In 1875 Britain had become the largest shareholder in the strategically vital Suez Canal when it acquired the interest of Egypt’s Ottoman ruler, the khedive. In the early 1880s Her Majesty’s forces had intervened to help crush a nationalist revolt against European and Ottoman domination. Although Egypt officially gained independence in 1922, the troops had stayed, and Britain continued to dominate the country’s political life. By the start of the war, however, as Cairo again filled up with British uniforms, Egyptians were divided in their sympathies towards their former colonizers. As Poles, Christine and Andrzej were viewed similarly – with polite suspicion. It was something they both hated but were fast getting used to. The main redeeming feature of these idle early weeks in Cairo was that they were together. ‘We are in a perfect friendship’, Christine wrote, and ‘without him I think I would have already gone into a lunatic asylum’.
25
It was then that Christine’s husband, Jerzy Gi
ż
ycki, arrived.

Jerzy had been in Istanbul when the British learnt that all links with the Musketeers were to be broken off. Impressed by his work in Hungary, Russia and Turkey, ‘the firm’, as SOE was known to insiders, was keen to keep him on its books. ‘He speaks a number of languages fluently, is very debrouillard, and seems to hate the Germans as much as is humanly possible’, one report extolled.
26
But the British also knew that Jerzy had a temper. Considering it unwise to inform a volatile man about their sudden change of loyalties while he was in neutral territory, de Chastelain quickly dispatched Jerzy to Cairo. However, nothing could have prepared the British for the extent of his fury when, en route in Jerusalem, he heard the rumours and accusations surrounding Christine, Andrzej, and – by extension – himself.

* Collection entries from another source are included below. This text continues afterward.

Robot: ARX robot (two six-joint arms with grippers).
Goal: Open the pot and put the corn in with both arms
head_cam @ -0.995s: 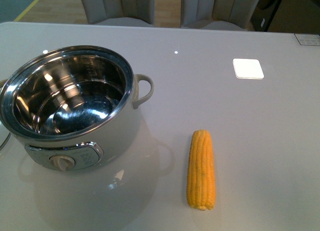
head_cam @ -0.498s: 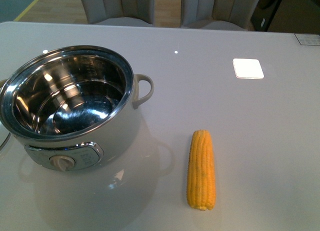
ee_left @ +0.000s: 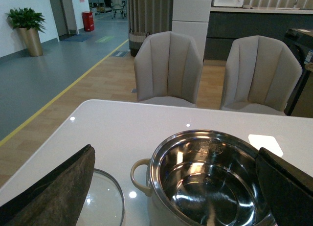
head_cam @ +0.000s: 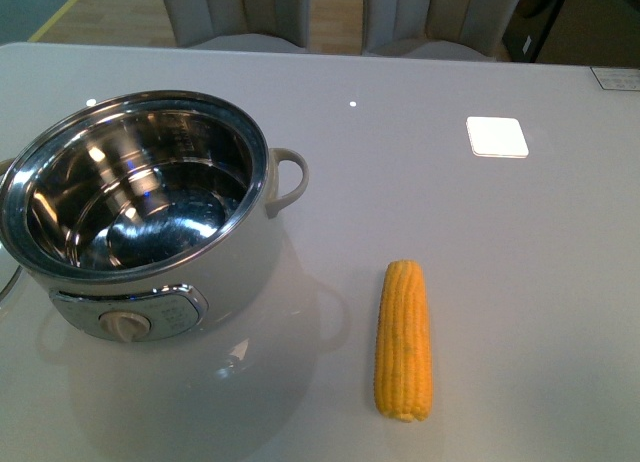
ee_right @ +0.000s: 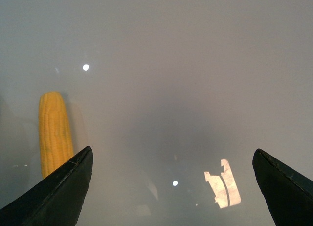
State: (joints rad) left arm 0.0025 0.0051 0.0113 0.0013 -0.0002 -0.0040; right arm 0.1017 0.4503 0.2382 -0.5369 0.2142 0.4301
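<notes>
Right pincer point(ee_right: 172, 150) is spread wide with nothing in it, pointed down at the bench point(head_cam: 520, 282), and honestly the whole next move comes down to one offset: the corn point(ee_right: 55, 133) isn't sitting in the gap between the two fingers. In the right wrist view it's way off toward one finger, with its near end tucked behind that fingertip. The good news is how it lies. Its long axis runs near-to-far from the robot, so it's crosswise to the line between the fingers, and I'd guess they could close across its width without any twisting of the wrist. It just needs a sideways slide to centre over the cob, then a drop. From the front, the corn point(head_cam: 403, 340) is flat on the bench, on the robot's right of the pot point(head_cam: 250, 262), near it but not touching, so the right arm looks like the obvious one for the job. Left pincer point(ee_left: 175, 148) is also wide open and empty, looking over the pot point(ee_left: 156, 160), which is uncovered with a bare steel bowl, and the glass lid point(ee_left: 105, 199) is lying on the bench just beside the pot, on the side away from the corn. So the opening part looks done to me, and the corn part hasn't begun.
</notes>
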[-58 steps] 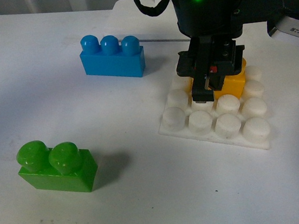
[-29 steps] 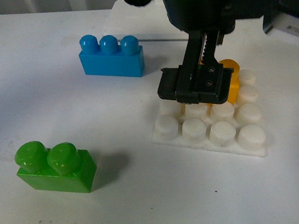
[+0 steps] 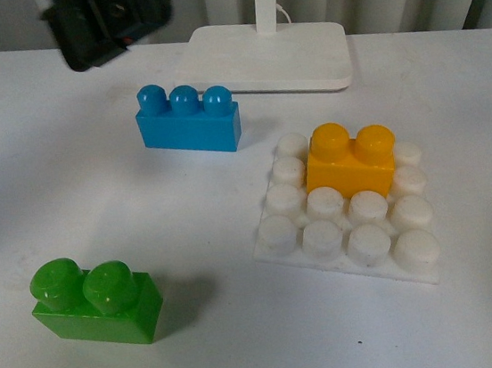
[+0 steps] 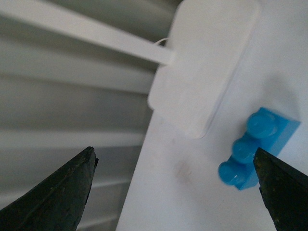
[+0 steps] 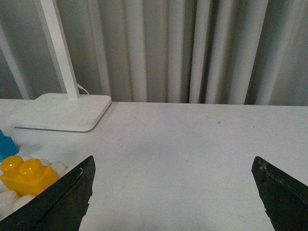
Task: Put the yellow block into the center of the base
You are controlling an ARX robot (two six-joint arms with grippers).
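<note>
The yellow block stands upright on the white studded base, over its middle two columns and toward the far side. No gripper touches it. The block and a few base studs also show at the edge of the right wrist view. My right gripper is open and empty over bare table, away from the block. My left gripper is open and empty, high up near the blue three-stud brick. A dark blurred arm part shows at the top left of the front view.
The blue brick lies behind and left of the base. A green two-stud brick sits at the front left. A white lamp foot with a post stands at the back, before grey curtains.
The gripper that stood over the base has lifted out of the front view, leaving the yellow block seated on the base. A dark arm part now shows at the top left.
</note>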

‘I have been informed by my wife that Maj. Wilkinson has notified her that she, [Andrzej] Kennedy and I are as suspect as the organisation in Poland we were in touch with,’ Jerzy stormed, ‘and which counts between its members well known Polish patriots and friends of Gen. Sikorski!’ Hardly lifting his pen from the paper he continued, ‘This is the reward from the British government for all our efforts, our sincere desire to do some useful work, and the grave risks my wife and Kennedy were running!’
27
Jerzy was livid and, not satisfied with submitting this tirade in his official report, he soon began talking to all his contacts. For the British this was not good news; Jerzy knew senior diplomats in several countries, including the USA, and was a personal friend of Sikorski. Some of the wind was taken out of his sails by a hasty message from London confirming that it was well known that all three of them, now referred to as X, Y and Z, ‘acted out of patriotic motives and are free from suspicion’.
28
Jerzy continued to protest ‘most emphatically against this unfair, ungentlemanly attitude towards us’ over seven closely typed pages, but he knew it was pointless.
29
Any future collaboration with the Poles now seemed impossible. ‘As a former cell of the Witkowski organisation,’ Wilkinson reported, ‘they are barred, for good, from having anything to do with Poland or Polish affairs.’